__Aim of the task__
All that should be output is the block of lines below from the line with "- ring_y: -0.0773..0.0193" to the line with "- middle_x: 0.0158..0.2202", both included, exactly as written.

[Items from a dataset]
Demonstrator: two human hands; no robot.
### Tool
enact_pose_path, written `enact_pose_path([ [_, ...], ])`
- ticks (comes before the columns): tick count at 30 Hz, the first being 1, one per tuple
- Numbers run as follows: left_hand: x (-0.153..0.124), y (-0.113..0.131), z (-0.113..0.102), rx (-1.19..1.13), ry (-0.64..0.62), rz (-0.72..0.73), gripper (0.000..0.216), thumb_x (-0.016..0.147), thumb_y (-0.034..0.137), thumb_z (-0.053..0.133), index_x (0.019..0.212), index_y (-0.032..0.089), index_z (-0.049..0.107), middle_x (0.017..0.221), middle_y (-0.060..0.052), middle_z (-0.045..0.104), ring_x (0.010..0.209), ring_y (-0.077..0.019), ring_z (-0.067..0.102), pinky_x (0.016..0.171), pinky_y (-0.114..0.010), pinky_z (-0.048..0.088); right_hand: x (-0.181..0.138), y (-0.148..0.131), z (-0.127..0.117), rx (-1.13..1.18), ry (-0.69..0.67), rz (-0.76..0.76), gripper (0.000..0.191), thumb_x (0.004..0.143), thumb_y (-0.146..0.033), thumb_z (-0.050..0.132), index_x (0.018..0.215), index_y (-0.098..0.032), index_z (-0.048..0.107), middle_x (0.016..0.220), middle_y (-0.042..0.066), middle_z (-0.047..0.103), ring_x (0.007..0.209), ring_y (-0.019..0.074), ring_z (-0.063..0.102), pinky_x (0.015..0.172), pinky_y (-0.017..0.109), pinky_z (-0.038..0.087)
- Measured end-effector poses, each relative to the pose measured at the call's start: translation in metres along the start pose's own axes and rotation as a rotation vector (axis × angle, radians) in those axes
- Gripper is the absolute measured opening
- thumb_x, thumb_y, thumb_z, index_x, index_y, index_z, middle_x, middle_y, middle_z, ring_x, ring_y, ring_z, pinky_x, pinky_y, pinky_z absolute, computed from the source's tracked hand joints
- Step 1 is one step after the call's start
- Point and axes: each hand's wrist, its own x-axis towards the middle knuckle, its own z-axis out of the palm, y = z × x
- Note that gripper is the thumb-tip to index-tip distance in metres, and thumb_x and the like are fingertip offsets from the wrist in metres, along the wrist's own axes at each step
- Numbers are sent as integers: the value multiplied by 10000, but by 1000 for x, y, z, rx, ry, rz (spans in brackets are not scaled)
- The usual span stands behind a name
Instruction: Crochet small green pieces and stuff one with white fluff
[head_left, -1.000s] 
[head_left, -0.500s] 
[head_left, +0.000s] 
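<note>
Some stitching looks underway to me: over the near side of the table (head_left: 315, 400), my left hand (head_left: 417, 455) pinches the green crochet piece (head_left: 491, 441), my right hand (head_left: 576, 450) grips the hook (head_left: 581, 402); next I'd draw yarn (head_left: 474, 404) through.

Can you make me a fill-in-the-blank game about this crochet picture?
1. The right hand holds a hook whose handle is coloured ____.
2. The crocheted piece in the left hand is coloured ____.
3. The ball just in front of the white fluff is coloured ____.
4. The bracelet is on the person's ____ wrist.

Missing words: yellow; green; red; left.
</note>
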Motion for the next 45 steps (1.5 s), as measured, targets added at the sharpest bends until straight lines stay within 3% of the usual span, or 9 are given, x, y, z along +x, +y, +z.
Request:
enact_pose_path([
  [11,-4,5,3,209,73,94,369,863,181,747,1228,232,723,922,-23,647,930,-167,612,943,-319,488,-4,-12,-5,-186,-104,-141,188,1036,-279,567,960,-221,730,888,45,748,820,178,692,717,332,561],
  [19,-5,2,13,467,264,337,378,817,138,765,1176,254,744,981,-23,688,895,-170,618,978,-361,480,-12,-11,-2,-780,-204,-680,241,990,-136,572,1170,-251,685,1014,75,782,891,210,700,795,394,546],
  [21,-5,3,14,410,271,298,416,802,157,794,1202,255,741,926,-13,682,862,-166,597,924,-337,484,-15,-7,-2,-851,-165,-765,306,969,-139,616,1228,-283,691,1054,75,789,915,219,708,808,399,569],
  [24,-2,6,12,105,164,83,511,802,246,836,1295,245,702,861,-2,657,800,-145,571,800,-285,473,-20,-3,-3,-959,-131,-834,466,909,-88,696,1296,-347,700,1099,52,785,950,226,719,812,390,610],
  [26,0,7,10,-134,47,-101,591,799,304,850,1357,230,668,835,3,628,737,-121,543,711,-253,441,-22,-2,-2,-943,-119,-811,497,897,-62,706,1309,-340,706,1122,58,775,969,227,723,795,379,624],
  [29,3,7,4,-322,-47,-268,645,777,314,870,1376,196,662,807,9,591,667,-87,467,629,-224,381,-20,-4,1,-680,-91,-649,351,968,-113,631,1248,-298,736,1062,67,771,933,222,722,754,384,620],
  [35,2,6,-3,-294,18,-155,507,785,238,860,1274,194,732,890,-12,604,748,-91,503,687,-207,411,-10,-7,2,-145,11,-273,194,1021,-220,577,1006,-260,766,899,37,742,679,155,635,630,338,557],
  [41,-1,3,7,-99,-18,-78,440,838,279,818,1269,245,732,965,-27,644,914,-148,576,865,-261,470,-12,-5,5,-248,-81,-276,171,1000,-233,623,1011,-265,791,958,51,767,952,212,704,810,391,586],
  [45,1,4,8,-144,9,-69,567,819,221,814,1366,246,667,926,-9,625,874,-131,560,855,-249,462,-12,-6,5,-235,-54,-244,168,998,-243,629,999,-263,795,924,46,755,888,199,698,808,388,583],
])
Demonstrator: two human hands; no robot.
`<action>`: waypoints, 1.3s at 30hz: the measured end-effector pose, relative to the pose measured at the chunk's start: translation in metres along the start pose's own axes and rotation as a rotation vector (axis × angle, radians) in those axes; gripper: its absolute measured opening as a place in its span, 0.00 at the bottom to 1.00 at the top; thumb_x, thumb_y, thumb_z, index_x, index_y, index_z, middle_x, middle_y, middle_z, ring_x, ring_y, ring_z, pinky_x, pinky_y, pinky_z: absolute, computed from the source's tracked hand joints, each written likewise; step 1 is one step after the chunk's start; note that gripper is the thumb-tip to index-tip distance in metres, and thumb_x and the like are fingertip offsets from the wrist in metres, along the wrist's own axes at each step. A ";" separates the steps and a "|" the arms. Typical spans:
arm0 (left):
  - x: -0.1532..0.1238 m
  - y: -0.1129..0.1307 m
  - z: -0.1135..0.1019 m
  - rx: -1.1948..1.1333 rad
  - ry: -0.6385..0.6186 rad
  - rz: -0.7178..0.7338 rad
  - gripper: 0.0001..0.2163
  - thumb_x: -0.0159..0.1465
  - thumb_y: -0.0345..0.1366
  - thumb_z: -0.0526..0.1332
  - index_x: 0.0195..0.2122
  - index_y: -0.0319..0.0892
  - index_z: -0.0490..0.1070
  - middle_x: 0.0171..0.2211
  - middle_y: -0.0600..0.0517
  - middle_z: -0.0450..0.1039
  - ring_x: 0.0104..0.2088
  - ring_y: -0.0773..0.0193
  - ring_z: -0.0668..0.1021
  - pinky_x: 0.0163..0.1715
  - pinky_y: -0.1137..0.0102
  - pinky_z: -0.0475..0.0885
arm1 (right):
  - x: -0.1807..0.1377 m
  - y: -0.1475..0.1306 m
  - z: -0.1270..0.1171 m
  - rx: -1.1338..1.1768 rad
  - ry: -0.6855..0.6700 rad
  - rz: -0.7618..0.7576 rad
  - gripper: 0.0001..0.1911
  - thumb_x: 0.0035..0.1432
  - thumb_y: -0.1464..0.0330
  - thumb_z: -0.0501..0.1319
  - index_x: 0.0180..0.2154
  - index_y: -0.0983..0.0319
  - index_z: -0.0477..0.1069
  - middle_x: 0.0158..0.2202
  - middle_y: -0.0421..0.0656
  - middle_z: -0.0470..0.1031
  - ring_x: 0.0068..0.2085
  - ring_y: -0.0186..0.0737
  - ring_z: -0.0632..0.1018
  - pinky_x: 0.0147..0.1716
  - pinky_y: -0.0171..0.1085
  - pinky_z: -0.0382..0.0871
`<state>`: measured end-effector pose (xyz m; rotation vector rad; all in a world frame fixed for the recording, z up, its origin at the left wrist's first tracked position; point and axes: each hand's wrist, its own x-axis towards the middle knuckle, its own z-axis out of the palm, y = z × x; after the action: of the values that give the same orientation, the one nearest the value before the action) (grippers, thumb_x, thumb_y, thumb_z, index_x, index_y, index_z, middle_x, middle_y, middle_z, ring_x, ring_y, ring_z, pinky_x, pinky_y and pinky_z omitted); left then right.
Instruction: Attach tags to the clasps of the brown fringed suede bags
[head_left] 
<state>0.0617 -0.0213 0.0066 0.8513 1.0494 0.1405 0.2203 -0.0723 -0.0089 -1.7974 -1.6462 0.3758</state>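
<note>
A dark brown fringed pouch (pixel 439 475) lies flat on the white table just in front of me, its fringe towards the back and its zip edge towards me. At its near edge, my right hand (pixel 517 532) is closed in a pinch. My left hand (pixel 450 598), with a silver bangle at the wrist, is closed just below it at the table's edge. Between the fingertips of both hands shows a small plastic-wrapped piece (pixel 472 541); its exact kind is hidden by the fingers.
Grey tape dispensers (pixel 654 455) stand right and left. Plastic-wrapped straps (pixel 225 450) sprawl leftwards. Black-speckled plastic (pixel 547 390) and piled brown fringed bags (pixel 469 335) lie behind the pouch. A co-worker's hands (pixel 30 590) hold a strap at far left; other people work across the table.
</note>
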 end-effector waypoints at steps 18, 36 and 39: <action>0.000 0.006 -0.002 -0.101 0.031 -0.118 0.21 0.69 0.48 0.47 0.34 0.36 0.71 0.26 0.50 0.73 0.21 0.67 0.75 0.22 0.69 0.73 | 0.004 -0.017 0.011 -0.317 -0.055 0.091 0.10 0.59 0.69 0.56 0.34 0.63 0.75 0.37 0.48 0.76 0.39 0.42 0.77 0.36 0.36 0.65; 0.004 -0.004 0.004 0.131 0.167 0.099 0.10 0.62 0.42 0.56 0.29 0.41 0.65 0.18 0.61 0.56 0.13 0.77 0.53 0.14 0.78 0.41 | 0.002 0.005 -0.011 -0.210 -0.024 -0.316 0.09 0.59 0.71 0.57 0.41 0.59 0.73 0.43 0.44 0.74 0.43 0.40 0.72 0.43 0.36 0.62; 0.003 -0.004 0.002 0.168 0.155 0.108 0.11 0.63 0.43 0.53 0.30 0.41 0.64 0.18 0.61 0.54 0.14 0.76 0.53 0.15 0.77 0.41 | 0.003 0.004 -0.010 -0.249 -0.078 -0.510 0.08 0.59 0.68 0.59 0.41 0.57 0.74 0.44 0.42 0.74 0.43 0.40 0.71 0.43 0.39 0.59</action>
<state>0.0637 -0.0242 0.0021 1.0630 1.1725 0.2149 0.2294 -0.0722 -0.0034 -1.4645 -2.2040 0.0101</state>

__Written response__
  - ring_y: -0.0773..0.0193
  - ring_z: -0.0668..0.1021
  - pinky_x: 0.0163..0.1715
  - pinky_y: -0.1137..0.0102
  - pinky_z: -0.0475..0.0885
arm1 (right):
  - x: -0.1807..0.1377 m
  - y: -0.1475..0.1306 m
  - z: -0.1270..0.1171 m
  - rx: -1.1338..1.1768 rad
  - ry: -0.6855..0.6700 rad
  - rz: -0.7618..0.7576 rad
  - gripper: 0.0001..0.1911
  - thumb_x: 0.0035..0.1432
  - thumb_y: -0.1464..0.0330
  - thumb_z: -0.0501..0.1319
  - index_x: 0.0180..0.2154
  - index_y: -0.0983..0.0319
  - index_z: -0.0477..0.1069
  - middle_x: 0.0158..0.2202

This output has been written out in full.